Я тупо смотрела на небо, не находя в себе сил смотреть на что-то еще.
Три мертвых маргинала лежали у старых руин, их кровь впитывалась в траву.
Время двигалось дальше. Земля вращалась вокруг своей оси и вокруг Солнца вместе с другими планетами. Станции перемещались по своим засекреченным маршрутам.
А что теперь делать мне?
В поисках ответа на этот вопрос я подняла глаза на стоявшего поодаль Лиама. Перехватив мой взгляд, он только усмехнулся.
– Добро пожаловать на Землю, принцесса, – процедил он, почему-то улыбаясь. Он сошел с ума?
Мир сошел с ума.
Я пошатнулась и сделала несколько нетвердых шагов в сторону топи. Пытаясь совладать с накатывающими волнами тошноты, принялась вдыхать и выдыхать на счет. Это всегда помогало, поможет и теперь.

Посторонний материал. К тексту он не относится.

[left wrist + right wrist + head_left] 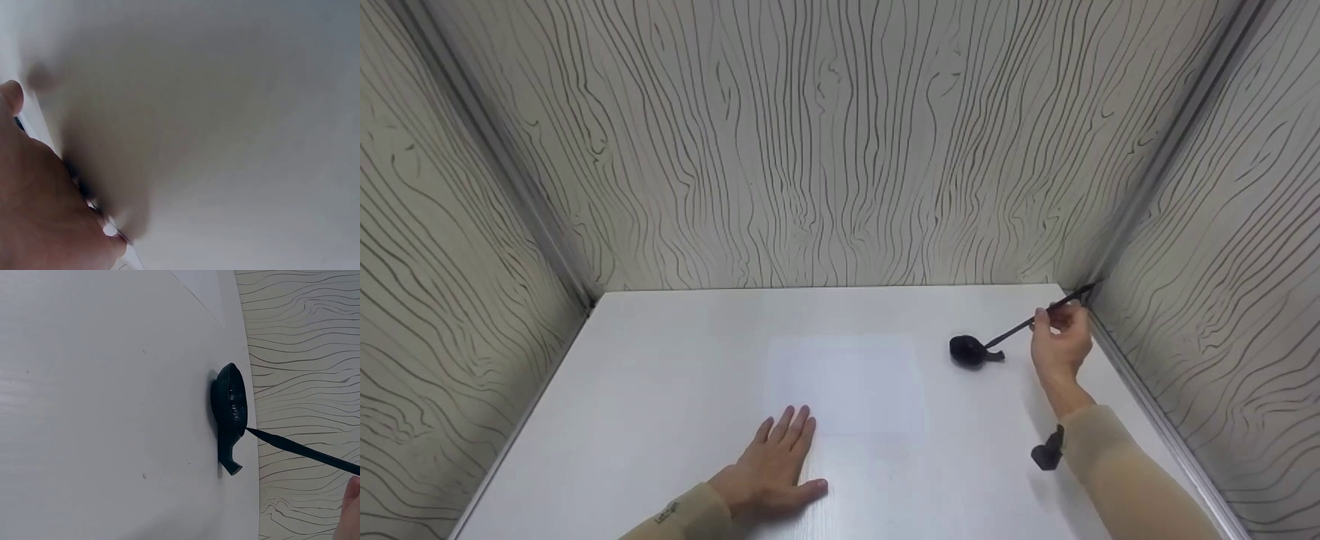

Дышать было тяжело – может, из-за того, что я все еще паниковала, а может, потому что воздух на Земле все-таки отличался от того, к которому привыкли мои легкие.
Адаптируешься.
Мне потребовалось пятьдесят шагов, чтобы выйти к белой топи. За пятьдесят шагов я почти пришла в норму. По крайней мере, мне казалось, что это норма. Насколько уместно само понятие нормы в ситуации вроде моей.
В голове творился какой-то хаос.
У самой кромки топи я опустилась на какой-то камень, поросший мхом и согретый солнцем. С этого дня я, наверное, буду видеть солнце гораздо чаще…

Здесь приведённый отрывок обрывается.